Southeast Asia

Nudge, nudge … UK’s new role

Britain must seek friendly divorce from Europe, says Kishore Mahbubani

UK Foreign Secretary Boris Johnson at the UN Headquarters in New York

Brexit, if it finally happens, will be a disaster for Britain. There are no ifs and buts about this. The only question that remains is: can the UK carve out a new global role that adds value to it and the world? The answer for the British is: Yes, we can.

There is one vacuum in the global order that Britain can fill. What the world lacks is a first-rate middle power that can help to nudge the great powers in the right direction. The great powers, almost by definition, are focused on the other great powers. A new global contest is emerging between the world’s No 1 power, the United States, and the world’s No 1 emerging power, China. Britain will always be an ally of the US. But a good ally can speak truth to power. The UK can nudge both the US and the world order in the right direction. Three opportunities beckon for Britain.

First, the only remaining symbol of erstwhile great-powerhood that Britain retains is the UN Security Council veto. It, therefore, has a vital national interest in preserving and strengthening the United Nations. By contrast, the US has perceived its interests to lie in a weakened UN. Yet, as the US slides steadily towards becoming No 2 in the world, Bill Clinton has wisely advised his fellow Americans that they should strengthen a rules-based order ‘that we would like to live in when we’re no longer the military political economic superpower in the world’. In short, there could be a convergence of interests between the US and Britain in strengthening multilateralism.

The big problem here is that it is difficult to change established mindsets. Over the years, the American establishment has developed an aversion to multilateral rules and institutions. Washington DC will now have to be slowly and patiently educated that the best way to nudge China into abiding by multilateral rules and processes is for the US to adopt them first. It is manifestly absurd for Washington to call on China to abide by the UN Convention on the Law of the Sea in the South China Sea when the US itself has failed to ratify it. As a good friend, the British offer the best prospect of nudging the US to change direction.

The second opportunity is vis-à-vis Europe. Paradoxically, while it was inside the belly of the European Union, the UK had limited influence on the EU’s foreign policy direction as each decision was a compromise between German, French, British and the others national interests. This meant that the political decisions taken represented the lowest common denominator. This crippled the EU’s ability to take wise, long-term decisions.

‘The UK should carve out a role as a good friend, whispering wise advice’
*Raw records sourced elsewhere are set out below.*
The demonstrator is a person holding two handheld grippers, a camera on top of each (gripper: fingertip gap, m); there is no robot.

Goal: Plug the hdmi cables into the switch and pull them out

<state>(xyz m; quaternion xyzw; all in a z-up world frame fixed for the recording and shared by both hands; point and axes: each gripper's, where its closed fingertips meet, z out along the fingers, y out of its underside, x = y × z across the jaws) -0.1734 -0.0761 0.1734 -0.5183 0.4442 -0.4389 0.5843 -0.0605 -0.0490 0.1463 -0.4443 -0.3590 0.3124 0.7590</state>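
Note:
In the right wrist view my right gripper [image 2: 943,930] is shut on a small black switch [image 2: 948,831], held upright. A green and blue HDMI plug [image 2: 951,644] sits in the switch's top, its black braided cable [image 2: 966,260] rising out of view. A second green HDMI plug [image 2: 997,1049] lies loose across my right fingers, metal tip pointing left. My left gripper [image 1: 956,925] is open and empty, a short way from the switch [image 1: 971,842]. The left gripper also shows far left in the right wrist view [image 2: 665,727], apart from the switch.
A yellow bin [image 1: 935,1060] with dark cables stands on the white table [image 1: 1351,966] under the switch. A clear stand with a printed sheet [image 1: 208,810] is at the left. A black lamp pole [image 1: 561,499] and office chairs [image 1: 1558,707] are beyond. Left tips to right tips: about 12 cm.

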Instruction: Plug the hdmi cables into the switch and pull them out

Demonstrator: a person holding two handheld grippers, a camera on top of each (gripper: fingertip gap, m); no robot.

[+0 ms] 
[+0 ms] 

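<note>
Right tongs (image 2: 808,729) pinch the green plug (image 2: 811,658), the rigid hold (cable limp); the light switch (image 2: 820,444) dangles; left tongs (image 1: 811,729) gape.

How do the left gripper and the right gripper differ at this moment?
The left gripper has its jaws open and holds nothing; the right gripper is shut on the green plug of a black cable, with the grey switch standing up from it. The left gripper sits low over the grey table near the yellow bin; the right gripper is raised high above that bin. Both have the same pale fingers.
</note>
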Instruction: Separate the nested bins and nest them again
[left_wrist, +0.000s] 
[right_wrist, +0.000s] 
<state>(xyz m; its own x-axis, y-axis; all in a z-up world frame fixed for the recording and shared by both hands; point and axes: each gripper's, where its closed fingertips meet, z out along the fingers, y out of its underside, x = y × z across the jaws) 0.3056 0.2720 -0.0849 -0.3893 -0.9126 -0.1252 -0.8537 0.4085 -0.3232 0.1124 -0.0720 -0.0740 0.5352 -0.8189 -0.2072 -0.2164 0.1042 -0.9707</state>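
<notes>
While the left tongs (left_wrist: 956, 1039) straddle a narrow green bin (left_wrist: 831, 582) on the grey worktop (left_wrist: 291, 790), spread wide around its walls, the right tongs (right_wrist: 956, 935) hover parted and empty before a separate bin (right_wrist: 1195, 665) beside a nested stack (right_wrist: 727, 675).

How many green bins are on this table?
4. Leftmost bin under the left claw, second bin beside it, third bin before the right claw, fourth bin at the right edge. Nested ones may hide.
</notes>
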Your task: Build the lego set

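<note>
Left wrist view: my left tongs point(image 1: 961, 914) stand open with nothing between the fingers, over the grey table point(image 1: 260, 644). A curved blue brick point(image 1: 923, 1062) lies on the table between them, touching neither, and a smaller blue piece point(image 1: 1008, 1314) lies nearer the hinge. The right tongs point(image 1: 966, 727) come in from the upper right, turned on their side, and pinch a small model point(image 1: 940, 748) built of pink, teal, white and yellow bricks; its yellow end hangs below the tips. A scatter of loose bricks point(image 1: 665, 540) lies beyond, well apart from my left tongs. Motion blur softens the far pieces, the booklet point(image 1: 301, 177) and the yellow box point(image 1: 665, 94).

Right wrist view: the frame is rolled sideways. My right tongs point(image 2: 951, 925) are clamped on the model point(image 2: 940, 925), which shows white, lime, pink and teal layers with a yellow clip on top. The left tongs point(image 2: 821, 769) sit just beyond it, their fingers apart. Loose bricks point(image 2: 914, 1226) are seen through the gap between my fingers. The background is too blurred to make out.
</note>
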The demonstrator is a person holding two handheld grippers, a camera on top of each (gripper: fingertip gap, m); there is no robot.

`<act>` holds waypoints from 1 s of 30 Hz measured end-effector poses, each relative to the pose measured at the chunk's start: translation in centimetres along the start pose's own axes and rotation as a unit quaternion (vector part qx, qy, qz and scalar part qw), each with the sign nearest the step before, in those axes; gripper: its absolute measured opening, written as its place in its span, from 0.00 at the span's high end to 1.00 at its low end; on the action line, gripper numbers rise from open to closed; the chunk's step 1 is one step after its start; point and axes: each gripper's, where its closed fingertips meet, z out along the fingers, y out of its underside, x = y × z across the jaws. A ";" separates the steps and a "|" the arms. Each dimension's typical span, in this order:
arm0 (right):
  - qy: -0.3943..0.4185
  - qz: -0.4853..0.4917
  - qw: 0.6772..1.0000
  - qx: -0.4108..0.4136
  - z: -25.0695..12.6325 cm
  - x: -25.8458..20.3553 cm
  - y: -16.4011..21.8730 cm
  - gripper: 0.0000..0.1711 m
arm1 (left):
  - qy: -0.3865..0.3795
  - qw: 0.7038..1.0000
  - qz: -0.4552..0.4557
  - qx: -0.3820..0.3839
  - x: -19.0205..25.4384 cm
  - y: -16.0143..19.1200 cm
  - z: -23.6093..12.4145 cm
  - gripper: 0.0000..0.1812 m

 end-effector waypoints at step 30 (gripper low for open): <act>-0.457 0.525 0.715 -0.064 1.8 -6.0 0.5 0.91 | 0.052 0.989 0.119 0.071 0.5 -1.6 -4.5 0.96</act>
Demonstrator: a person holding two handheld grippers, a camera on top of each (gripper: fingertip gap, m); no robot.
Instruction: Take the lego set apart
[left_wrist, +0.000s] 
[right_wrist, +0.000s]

For example, the EU could have anticipated and forestalled the refugee crisis and the migrant surge from North Africa by promoting vigorous economic development across the Mediterranean 30 years ago. NAFTA, the North American Free Trade Agreement, prevented a surge of Mexican migrants into the US. The EU should have signed a similar free trade agreement across the Mediterranean.

While Britain was in the EU, it could not advise the EU to take bold imaginative steps. Now it can. Yes, there will be resistance, especially after a bitter Brexit divorce. But if the UK were to slowly and persistently demonstrate that it is a good friend of the EU by providing advice Brussels needs to hear, it will gradually build up valuable political capital there. Not all acrimonious divorces end up in bitter enmity. The UK should patiently carve out a role as a good friend whispering wise, long-term advice to the EU.

A third opportunity lies with the Commonwealth. Here we should have no illusions. The Commonwealth remains, by and large, a moribund organization. It cannot be woken up to play a substantive role on the world stage. But it could play an important symbolic role. There are very few clubs where the members are white and black, brown and yellow and all other shades in between.

Despite this magnificent ethnic and cultural diversity, the Commonwealth members are able to have a civilized discourse with each other. A certain Anglo-Saxon culture of openness, tolerance and respect for differences has infused the Commonwealth family and enabled people of different cultures and civilizations to live and work with each other.

This Commonwealth spirit goes against the grain of new populist trends. In this world, a symbol of hope needs to be strengthened and revitalised. The UK can do this with the Commonwealth.

If it seizes these three opportunities, the UK could well enhance its global position and role after Brexit. A quick check of other countries of similar size and weight will demonstrate that the UK is uniquely positioned to perform these roles. For centuries, Pax Britannica used to rule the waves. Now, all the accumulated political wisdom in London, which is the result of centuries of deft diplomacy and crisis management, can be used to serve global interests.